As stated, the right of a party to a contract to reap the profits resulting from the performance and the right to performance by the other party have been expressly declared to be property rights entitling each party to the other’s performance, and, while the right of free competition in business is recognized as the right of every citizen, the right to the performance of an existing contract is a right to rely upon another’s present commitment and consequently one of greater expectancy than is the right to enter into future contracts even in a competitive field. So the right of free competition alone, as stated, should be considered of less import and should be less highly protected in law than the right under a contract already entered into.

We adopt that view.

The plaintiff's evidence in this case goes beyond a showing of mere solicitation. Here, the first offer made by the defendant to the group of grocers was three times better in advertising allowance than that with Gold Bond. The Gold Bond representative then satisfied the grocers on July 15 by upping its own budget and sent the notices to Top Value informing them that Gold Bond had contracts with the Big 8 grocers. At that point, the chief counsel for Top Value informed Gold Bond that Top Value would continue their efforts to obtain the Big 8 business. Subsequently, Top Value doubled its original offer on advertising to the Big 8 grocers and did obtain that business.

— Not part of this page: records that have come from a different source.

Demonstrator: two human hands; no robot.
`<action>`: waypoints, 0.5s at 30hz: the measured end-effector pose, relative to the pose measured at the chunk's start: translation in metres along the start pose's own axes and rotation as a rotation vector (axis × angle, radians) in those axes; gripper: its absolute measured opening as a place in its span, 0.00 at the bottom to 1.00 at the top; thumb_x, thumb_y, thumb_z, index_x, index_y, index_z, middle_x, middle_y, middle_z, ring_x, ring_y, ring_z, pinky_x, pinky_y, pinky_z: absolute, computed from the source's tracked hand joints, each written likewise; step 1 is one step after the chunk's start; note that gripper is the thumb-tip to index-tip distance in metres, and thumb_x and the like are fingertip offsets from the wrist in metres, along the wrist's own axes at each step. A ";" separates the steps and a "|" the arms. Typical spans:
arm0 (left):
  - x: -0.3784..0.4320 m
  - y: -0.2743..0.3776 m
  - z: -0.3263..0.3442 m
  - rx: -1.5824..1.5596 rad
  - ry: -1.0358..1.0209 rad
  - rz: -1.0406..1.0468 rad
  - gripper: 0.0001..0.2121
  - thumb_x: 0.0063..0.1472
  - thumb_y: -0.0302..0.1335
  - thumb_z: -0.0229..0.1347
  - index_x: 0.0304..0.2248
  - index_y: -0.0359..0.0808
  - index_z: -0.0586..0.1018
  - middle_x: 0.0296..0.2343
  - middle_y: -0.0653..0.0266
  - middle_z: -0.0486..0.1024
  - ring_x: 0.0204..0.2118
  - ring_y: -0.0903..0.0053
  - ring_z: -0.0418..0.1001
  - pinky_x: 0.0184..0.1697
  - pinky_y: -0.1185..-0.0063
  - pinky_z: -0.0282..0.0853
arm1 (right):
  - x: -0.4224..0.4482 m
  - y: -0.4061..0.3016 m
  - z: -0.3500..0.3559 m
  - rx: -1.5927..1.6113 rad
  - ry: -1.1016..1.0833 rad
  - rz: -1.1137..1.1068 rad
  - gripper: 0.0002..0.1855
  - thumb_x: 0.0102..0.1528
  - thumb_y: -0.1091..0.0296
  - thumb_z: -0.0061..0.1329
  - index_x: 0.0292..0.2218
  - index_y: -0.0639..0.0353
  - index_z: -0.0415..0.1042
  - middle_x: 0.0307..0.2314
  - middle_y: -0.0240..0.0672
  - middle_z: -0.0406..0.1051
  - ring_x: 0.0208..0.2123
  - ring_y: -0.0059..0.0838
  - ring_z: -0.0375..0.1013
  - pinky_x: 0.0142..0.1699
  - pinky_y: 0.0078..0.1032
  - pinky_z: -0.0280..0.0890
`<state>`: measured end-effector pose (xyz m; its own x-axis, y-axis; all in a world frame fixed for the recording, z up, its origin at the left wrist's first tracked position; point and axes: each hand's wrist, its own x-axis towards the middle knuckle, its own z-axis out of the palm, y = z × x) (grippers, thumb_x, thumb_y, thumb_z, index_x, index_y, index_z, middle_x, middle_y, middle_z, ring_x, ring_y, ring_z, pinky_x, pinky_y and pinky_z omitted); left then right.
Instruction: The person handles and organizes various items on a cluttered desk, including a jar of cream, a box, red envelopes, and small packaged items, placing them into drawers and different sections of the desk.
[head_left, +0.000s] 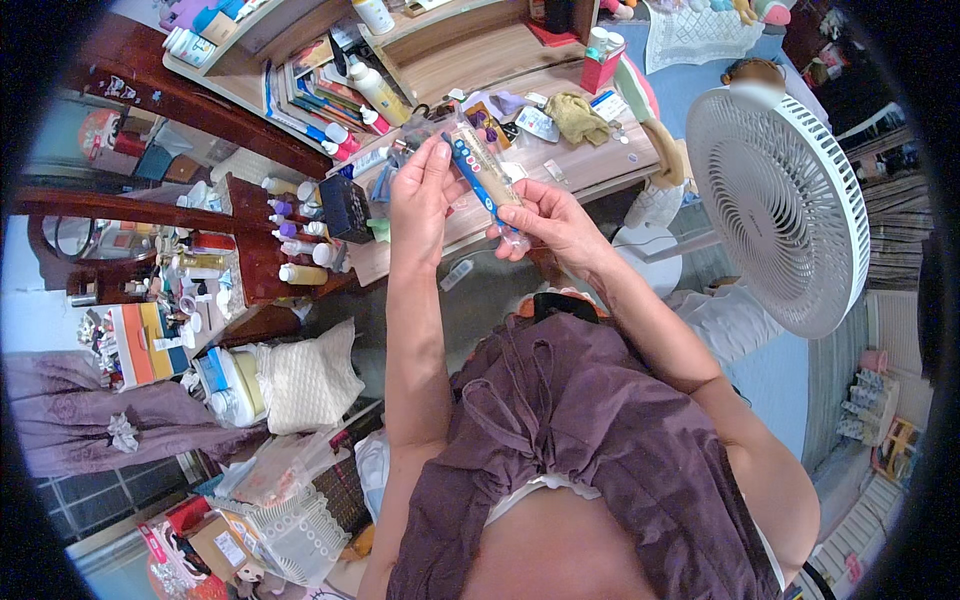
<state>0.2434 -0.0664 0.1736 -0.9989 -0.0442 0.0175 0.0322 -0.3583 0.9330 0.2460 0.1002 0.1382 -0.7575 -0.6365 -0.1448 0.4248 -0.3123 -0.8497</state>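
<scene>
Both hands hold a long, slim packet (484, 169) of clear plastic above the desk. It has a blue printed strip along one side and beige contents that I cannot identify. My left hand (429, 174) pinches the upper end, thumb on the front. Around the lower end, the thumb and fingers of my right hand (544, 223) are closed, with crinkled film poking out below. Beneath and beyond the packet lies the wooden desk top (472, 214), strewn with small items. An olive cloth (577, 118) and a white card (537, 124) rest farther back on it.
A large white fan (772, 210) stands to the right. At the left, several bottles (304, 274) and a black box (345, 208) crowd a dark wooden surface. Books (322, 86) and a yellow spray bottle (379, 94) stand at the back. A red holder (602, 69) contains white-capped bottles.
</scene>
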 end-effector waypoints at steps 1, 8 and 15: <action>0.000 0.000 0.000 0.003 -0.005 0.003 0.17 0.63 0.31 0.40 0.45 0.26 0.65 0.41 0.49 0.69 0.42 0.67 0.70 0.44 0.74 0.68 | 0.000 0.000 0.000 0.000 0.000 -0.001 0.13 0.54 0.65 0.46 0.39 0.61 0.63 0.27 0.36 0.72 0.23 0.21 0.73 0.25 0.14 0.68; 0.000 -0.003 -0.005 0.042 0.023 -0.017 0.16 0.63 0.30 0.40 0.45 0.26 0.65 0.41 0.49 0.69 0.42 0.67 0.70 0.43 0.74 0.69 | 0.002 0.002 0.003 -0.015 0.006 0.000 0.13 0.54 0.66 0.46 0.39 0.63 0.63 0.26 0.37 0.72 0.22 0.21 0.73 0.24 0.13 0.68; 0.001 -0.004 -0.008 0.028 0.008 -0.029 0.16 0.63 0.30 0.41 0.45 0.26 0.65 0.41 0.50 0.69 0.42 0.68 0.70 0.43 0.74 0.69 | 0.004 0.005 0.009 -0.019 0.004 0.018 0.13 0.54 0.66 0.46 0.39 0.63 0.63 0.26 0.37 0.72 0.22 0.21 0.73 0.24 0.13 0.67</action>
<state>0.2428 -0.0724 0.1672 -0.9991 -0.0418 -0.0123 0.0023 -0.3337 0.9427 0.2491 0.0894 0.1380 -0.7520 -0.6390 -0.1617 0.4284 -0.2874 -0.8567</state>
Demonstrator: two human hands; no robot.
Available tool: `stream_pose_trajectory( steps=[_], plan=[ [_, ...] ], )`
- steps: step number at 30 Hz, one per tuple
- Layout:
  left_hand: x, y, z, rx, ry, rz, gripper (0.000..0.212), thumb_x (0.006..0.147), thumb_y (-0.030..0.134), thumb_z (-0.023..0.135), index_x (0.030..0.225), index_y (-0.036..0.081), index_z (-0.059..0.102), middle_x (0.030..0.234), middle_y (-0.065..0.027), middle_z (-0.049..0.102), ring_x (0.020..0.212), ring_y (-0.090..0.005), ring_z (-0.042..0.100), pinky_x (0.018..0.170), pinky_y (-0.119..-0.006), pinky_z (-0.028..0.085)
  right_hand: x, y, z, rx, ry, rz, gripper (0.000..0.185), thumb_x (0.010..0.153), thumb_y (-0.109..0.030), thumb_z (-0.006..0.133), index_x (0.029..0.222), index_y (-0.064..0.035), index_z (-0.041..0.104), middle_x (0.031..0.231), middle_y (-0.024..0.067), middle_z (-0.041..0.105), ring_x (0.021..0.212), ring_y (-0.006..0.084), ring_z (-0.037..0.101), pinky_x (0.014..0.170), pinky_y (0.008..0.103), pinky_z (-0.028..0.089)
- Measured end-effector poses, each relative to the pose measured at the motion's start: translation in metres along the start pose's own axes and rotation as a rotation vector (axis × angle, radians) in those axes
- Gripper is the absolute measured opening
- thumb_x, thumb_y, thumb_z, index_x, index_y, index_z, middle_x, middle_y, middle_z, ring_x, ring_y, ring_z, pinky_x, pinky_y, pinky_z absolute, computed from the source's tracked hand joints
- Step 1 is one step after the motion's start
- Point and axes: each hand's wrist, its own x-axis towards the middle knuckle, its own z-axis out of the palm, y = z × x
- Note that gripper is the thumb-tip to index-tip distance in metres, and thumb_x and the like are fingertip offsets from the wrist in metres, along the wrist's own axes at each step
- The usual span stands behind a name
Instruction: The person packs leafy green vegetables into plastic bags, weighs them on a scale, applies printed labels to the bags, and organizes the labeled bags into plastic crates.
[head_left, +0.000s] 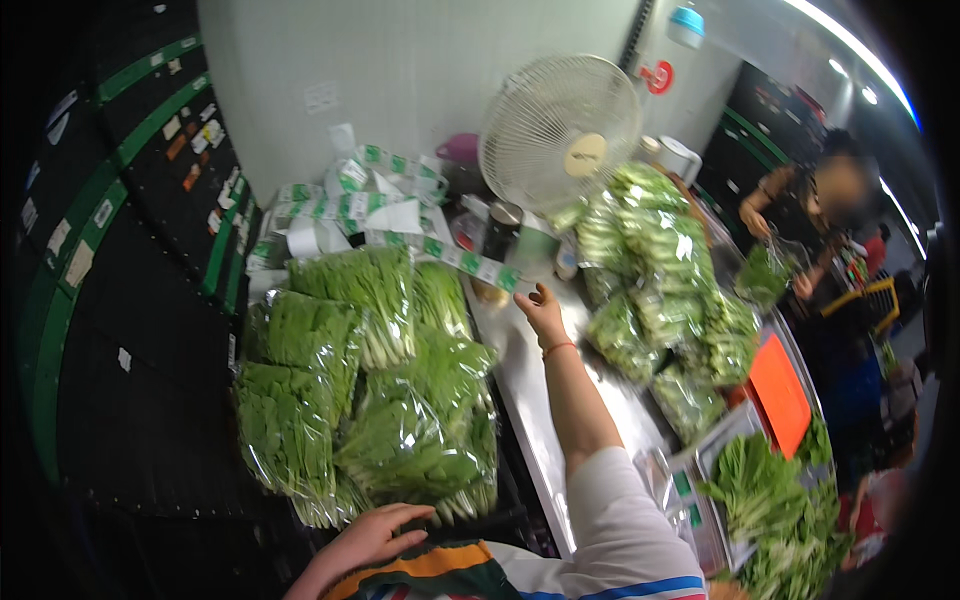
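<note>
My right hand (541, 311) reaches over the steel table (517, 360), thumb and a finger apart, with nothing seen in it. Just beyond the fingertips ends a strip of green-and-white labels (472, 262); whether they touch is unclear. The strip runs from a heap of label strips (360, 206) at the back left. Near the bottom, my left hand (386, 532) is open at the near edge of the bagged leafy greens (420, 427). These clear plastic bags are piled in front of me, on the left. More bagged greens (660, 262) are stacked to the right of my right arm.
A fan (562, 131) stands at the back beside a dark cylindrical container (502, 229). Loose greens (765, 495) and an orange board (780, 394) lie at right. Black crates (150, 300) are stacked at left. Across the table, a co-worker (802, 195) holds a bag of greens.
</note>
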Motion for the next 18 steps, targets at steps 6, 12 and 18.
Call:
stream_pose_trajectory(
  steps=[6,12,18],
  plan=[
    [0.018,0.044,-0.047,0.238,0.385,0.157,0.043,0.078,0.021,0.06,0.116,0.006,0.05,0.114,-0.0142,0.052,0.106,-0.0273,0.049,0.089,-0.035,0.041,-0.014,-0.081,0.05,-0.177,0.248,-0.72,0.01,0.068,-0.005,0.059,0.077,-0.0027,0.056,0.081,0.0119,0.059,0.077,0.0289,0.056,0.067,0.0333,0.045],
    [0.036,0.061,-0.086,0.523,1.003,0.451,0.063,0.067,0.021,0.069,0.122,0.007,0.043,0.128,-0.019,0.037,0.122,-0.0329,0.029,0.1,-0.047,0.026,-0.199,-0.193,0.025,-0.129,-0.598,-1.453,0.017,0.064,-0.007,0.057,0.08,-0.0046,0.052,0.088,0.0096,0.058,0.071,0.0236,0.058,0.059,0.0296,0.048],
    [-0.069,0.018,-0.061,-0.011,0.54,0.424,0.017,0.068,0.012,0.068,0.083,0.005,0.066,0.093,-0.0159,0.061,0.085,-0.0255,0.06,0.091,-0.042,0.039,-0.252,-0.211,-0.011,0.101,-0.753,-1.185,0.013,0.073,-0.01,0.061,0.081,-0.0006,0.056,0.085,0.0125,0.06,0.07,0.0245,0.061,0.058,0.0291,0.05]
  ],
)
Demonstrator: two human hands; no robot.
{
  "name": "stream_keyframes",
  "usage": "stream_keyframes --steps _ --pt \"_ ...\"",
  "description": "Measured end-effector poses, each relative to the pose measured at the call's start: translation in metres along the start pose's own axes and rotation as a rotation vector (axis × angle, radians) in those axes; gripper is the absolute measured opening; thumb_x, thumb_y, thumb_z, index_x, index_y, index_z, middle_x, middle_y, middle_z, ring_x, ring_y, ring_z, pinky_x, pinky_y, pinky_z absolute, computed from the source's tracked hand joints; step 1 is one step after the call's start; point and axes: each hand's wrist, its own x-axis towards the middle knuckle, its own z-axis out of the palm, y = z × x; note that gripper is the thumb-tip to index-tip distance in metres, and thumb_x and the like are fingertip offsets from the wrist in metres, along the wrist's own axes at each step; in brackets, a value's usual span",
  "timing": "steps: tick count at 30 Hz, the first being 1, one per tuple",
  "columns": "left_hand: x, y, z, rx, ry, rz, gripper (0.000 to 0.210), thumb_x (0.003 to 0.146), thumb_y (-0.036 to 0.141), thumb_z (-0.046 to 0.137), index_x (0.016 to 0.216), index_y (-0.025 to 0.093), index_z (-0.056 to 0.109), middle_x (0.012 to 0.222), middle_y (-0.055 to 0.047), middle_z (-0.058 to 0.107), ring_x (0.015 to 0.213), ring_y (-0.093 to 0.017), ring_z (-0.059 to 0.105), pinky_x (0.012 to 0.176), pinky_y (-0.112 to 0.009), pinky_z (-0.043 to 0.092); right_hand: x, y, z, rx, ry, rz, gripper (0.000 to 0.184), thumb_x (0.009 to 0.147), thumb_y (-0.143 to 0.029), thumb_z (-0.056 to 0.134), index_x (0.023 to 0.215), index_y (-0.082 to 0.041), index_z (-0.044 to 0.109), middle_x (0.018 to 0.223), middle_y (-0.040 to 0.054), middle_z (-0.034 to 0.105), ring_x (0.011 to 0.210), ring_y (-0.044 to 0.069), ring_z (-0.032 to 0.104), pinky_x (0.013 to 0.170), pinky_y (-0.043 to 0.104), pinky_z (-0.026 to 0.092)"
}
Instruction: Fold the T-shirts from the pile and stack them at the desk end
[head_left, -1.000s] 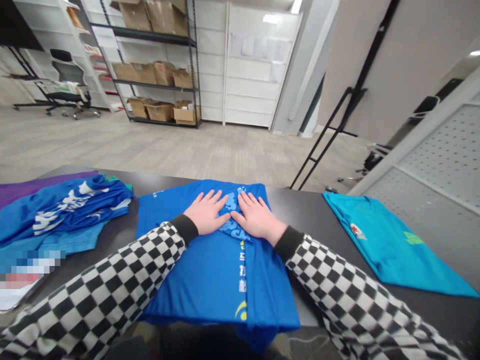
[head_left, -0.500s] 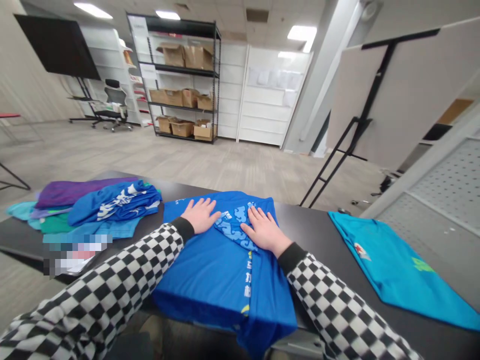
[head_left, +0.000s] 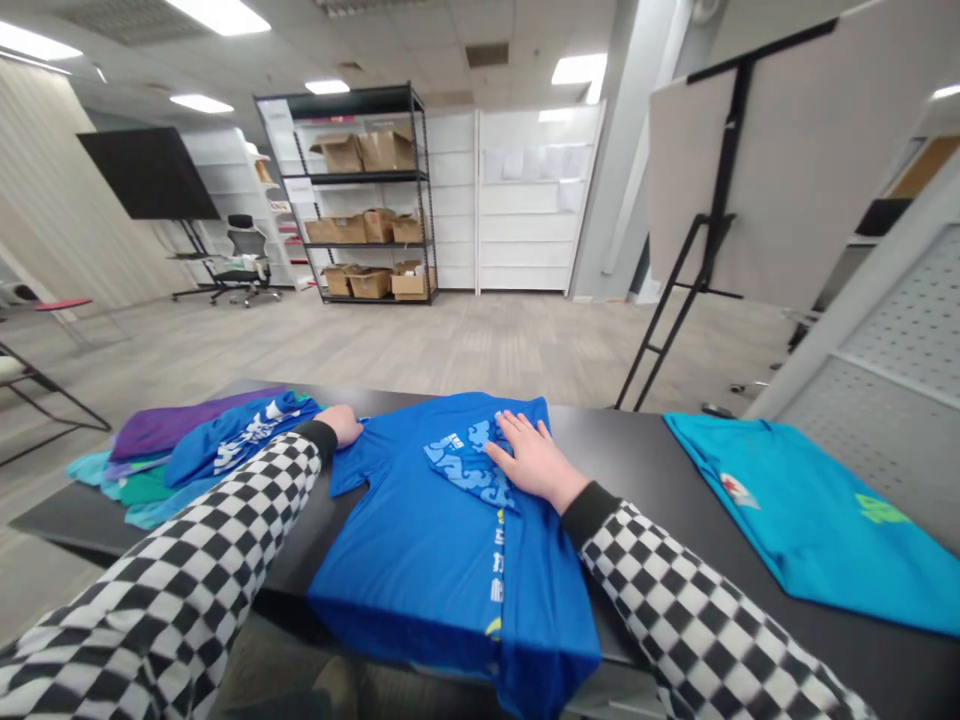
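Observation:
A blue T-shirt (head_left: 420,540) lies spread on the black table, its near end hanging over the front edge. Its right side is folded inward, and the sleeve with light-blue cloud patterns (head_left: 469,470) rests across the middle. My right hand (head_left: 536,458) presses flat on that folded part, fingers spread. At the shirt's far left, my left hand (head_left: 341,425) is closed at the edge of the other sleeve (head_left: 360,455); its fingertips are mostly hidden. Just left of it is a pile of clothes, with a blue shirt with white print (head_left: 244,435) on top.
A folded turquoise shirt (head_left: 817,520) lies on the right of the black table (head_left: 630,480). A purple garment (head_left: 169,425) is in the left pile. Beyond stand a shelf with cardboard boxes (head_left: 367,285), an office chair (head_left: 246,255) and a board on a stand (head_left: 780,180).
My left hand has moved left from the middle of the shirt to its left sleeve, which now shows spread out. My right hand stays on the fold. The view has tilted up slightly.

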Motion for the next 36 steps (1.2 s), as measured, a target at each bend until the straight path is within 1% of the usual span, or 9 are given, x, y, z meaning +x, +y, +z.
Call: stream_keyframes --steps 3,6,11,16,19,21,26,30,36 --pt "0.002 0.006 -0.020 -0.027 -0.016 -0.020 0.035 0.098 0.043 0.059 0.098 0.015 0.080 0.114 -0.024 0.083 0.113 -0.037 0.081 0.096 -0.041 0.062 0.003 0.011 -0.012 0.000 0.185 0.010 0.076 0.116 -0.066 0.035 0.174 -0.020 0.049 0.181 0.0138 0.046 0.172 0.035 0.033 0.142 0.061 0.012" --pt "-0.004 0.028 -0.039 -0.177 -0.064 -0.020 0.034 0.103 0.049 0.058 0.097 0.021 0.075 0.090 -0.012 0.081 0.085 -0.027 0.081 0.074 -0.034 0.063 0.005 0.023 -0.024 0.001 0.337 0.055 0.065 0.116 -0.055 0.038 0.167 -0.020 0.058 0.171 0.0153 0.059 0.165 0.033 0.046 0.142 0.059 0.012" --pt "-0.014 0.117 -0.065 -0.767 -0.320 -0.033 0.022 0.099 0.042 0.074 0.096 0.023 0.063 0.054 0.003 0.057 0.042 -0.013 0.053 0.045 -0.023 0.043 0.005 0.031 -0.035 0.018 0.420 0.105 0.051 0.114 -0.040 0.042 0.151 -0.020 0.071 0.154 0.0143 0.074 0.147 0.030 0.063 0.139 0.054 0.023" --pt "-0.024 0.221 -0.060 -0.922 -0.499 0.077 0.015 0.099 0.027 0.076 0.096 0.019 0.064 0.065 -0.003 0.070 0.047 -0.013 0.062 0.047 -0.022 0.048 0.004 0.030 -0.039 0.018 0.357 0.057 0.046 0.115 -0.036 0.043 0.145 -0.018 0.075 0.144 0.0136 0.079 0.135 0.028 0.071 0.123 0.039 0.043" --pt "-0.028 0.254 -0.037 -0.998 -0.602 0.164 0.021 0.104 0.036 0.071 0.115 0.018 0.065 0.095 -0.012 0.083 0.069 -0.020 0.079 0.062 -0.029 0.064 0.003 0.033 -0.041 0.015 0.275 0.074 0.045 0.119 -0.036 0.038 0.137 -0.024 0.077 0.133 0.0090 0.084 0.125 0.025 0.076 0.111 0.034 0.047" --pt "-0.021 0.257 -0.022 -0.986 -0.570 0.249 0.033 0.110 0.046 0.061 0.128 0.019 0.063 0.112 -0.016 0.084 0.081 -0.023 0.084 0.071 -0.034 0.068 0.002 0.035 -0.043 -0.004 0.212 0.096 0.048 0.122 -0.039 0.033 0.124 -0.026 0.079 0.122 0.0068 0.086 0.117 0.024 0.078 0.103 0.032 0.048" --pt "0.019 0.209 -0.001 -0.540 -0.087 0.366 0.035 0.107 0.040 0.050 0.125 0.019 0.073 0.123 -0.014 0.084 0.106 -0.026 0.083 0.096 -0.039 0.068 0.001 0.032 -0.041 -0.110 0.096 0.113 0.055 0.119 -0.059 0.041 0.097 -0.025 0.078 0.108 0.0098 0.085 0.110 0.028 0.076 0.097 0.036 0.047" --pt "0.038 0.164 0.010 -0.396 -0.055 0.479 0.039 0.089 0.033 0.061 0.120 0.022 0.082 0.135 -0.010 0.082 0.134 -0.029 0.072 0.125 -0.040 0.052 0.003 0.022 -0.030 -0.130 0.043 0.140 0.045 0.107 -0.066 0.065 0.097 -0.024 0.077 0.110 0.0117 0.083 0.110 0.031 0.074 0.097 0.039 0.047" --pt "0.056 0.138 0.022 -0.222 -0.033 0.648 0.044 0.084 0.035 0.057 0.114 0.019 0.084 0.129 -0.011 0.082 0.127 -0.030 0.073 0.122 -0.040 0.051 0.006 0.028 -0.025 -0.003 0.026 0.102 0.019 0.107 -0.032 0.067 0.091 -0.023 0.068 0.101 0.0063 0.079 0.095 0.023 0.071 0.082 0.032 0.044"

Under the four no evidence points, the argument is made that there was no evidence in the case that Top Value knew the terms of any of the Gold Bond contracts. Considering only the evidence and the inferences arising therefrom, the argument and the point relating thereto will be overruled. Hammer testified that Dan Cooley, the ex-employee of Gold Bond was hired by Top Value about the time the original dispute with the grocers arose and that he knew all of the terms and conditions of those contracts. Further, it was common knowledge in the industry that all grocers operated under written license agreements. The usual terms of those contracts were well known. It is clear that Top Value knew or acting reasonably should have known of the existence of the contracts and of their terms. That is all that is required. Armendariz v. Mora, 553 S.W.2d 400 (Tex.Civ.App.—El Paso 1977, writ ref’d n.r.e.); Tippett v. Hart, 497 S.W.2d 606 (Tex.Civ.App.—Amarillo 1973), writ ref’d n.r.e., 501 S.W.2d 874 (Tex.1973); Kelly v. Galveston County, 520 S.W.2d 507 (Tex.Civ.App.—Houston [14th Dist.] 1975, no writ); Prosser and Keaton on Torts, 5th Ed., 982 (1984). The argument is overruled.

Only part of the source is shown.